## What the task asks
Note each line of the entries that includes "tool". Then copy those lines.

(Records contained in a dataset)
[Start of Attachment]

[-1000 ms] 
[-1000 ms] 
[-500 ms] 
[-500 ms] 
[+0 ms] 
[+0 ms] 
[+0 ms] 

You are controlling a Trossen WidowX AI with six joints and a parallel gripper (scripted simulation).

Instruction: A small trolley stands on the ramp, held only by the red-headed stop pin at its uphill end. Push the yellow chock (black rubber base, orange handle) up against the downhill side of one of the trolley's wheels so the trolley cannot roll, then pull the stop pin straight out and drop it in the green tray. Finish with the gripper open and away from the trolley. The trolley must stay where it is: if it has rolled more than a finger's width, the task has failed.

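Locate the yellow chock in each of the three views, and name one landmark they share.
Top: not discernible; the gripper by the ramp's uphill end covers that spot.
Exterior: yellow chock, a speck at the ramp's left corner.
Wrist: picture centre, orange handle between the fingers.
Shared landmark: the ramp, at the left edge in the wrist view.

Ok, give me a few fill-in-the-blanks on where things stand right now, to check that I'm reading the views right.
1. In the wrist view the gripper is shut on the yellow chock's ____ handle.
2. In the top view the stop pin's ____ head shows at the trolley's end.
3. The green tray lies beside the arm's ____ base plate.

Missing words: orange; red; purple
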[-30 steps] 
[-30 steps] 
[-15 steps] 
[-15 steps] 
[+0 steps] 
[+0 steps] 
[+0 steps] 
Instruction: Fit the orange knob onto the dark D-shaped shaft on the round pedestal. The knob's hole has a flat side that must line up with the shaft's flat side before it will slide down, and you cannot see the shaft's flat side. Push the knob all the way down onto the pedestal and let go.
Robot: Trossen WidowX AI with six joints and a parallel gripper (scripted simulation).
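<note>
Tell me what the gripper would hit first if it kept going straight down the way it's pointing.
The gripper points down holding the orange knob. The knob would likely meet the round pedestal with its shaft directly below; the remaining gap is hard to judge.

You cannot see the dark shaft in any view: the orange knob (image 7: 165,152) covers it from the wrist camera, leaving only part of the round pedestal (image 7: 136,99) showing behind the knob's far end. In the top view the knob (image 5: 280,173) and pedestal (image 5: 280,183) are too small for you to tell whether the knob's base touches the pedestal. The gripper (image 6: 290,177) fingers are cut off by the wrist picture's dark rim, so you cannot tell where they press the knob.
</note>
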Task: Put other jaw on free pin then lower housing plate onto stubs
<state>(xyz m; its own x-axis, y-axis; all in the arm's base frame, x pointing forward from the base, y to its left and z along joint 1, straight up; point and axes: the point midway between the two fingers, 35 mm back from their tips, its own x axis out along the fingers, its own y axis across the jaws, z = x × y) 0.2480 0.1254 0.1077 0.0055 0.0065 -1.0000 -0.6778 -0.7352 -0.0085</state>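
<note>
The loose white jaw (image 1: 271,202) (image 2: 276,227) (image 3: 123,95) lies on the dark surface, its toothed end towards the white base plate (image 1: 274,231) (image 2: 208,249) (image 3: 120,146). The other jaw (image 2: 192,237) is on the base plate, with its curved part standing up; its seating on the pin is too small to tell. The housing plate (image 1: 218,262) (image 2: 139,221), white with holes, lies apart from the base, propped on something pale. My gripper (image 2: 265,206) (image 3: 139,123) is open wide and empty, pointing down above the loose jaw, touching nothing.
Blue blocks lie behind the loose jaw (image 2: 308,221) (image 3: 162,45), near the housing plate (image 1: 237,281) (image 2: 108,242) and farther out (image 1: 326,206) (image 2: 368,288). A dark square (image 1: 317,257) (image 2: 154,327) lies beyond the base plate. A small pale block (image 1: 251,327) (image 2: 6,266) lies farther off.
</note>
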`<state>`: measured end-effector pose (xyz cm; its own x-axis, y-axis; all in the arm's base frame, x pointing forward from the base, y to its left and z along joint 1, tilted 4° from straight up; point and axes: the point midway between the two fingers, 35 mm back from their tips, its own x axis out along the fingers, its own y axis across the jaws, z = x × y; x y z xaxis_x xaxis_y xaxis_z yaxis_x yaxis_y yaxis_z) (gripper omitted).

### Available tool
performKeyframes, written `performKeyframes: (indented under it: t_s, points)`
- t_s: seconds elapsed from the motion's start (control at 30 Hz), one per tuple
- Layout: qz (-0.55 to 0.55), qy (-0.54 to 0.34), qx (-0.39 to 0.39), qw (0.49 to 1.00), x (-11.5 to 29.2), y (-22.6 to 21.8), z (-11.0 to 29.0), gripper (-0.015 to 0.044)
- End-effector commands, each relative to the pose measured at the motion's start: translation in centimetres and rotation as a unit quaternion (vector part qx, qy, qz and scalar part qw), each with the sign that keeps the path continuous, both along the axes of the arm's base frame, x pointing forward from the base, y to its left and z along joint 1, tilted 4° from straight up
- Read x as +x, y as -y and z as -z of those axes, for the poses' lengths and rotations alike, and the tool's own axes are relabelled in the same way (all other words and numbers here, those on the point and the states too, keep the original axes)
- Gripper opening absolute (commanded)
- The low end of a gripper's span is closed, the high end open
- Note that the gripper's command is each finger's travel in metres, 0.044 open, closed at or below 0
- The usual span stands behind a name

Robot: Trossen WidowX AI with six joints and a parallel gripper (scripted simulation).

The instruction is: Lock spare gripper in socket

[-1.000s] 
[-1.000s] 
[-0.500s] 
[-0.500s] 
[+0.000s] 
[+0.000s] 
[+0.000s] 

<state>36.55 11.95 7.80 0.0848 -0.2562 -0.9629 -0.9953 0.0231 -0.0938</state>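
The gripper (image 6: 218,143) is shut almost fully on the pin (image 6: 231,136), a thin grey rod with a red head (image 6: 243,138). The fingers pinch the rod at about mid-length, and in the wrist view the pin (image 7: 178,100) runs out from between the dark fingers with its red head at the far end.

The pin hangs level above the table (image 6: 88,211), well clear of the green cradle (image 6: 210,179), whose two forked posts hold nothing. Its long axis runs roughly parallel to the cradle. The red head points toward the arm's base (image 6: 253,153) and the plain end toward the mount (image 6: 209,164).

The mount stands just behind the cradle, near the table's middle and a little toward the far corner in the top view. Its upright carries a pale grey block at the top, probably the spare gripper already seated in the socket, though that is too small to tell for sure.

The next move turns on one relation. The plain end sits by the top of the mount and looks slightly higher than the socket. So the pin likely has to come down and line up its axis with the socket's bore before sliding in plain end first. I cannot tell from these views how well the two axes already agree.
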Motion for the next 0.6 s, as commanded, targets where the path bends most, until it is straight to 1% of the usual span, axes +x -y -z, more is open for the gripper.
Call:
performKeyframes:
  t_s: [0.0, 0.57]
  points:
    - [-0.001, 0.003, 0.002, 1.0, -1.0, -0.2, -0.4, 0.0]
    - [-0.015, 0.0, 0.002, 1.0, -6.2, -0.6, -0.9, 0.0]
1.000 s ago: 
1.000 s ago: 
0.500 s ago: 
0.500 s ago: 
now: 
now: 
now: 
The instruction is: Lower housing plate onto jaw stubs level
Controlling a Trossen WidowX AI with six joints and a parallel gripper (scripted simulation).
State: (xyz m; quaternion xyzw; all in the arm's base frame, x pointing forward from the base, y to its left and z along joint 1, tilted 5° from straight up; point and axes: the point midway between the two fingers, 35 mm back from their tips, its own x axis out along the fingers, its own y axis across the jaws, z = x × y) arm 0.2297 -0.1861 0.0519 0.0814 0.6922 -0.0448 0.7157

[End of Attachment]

## Expected answer
### Available tool
- Read x as +x, y as -y and z as -z of those axes, for the poses' lengths and rotations alike, and the tool's own axes are relabelled in the same way (all other words and numbers here, those on the point and the states too, keep the original axes)

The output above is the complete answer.